__Work instructions__
The full listing should be set down again precisely.

__Dataset excerpt__
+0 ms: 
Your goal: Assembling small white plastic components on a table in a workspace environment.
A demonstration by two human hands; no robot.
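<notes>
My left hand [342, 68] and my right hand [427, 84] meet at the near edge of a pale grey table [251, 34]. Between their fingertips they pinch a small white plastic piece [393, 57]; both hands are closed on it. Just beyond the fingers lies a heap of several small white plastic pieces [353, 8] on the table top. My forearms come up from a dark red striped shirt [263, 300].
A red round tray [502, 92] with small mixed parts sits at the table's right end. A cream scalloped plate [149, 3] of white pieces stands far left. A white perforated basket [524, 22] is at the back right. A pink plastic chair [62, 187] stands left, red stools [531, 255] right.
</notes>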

__Written reply__
+0 ms: 
Your goal: Assembling small white plastic components on a table in a workspace environment.
A demonstration by two human hands; no robot.
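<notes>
My left hand [342, 68] and my right hand [427, 84] meet at the near edge of a pale grey table [251, 34]. Between their fingertips they pinch a small white plastic piece [393, 57]; both hands are closed on it. Just beyond the fingers lies a heap of several small white plastic pieces [353, 8] on the table top. My forearms come up from a dark red striped shirt [263, 300].
A red round tray [502, 92] with small mixed parts sits at the table's right end. A cream scalloped plate [149, 3] of white pieces stands far left. A white perforated basket [524, 22] is at the back right. A pink plastic chair [62, 187] stands left, red stools [531, 255] right.
</notes>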

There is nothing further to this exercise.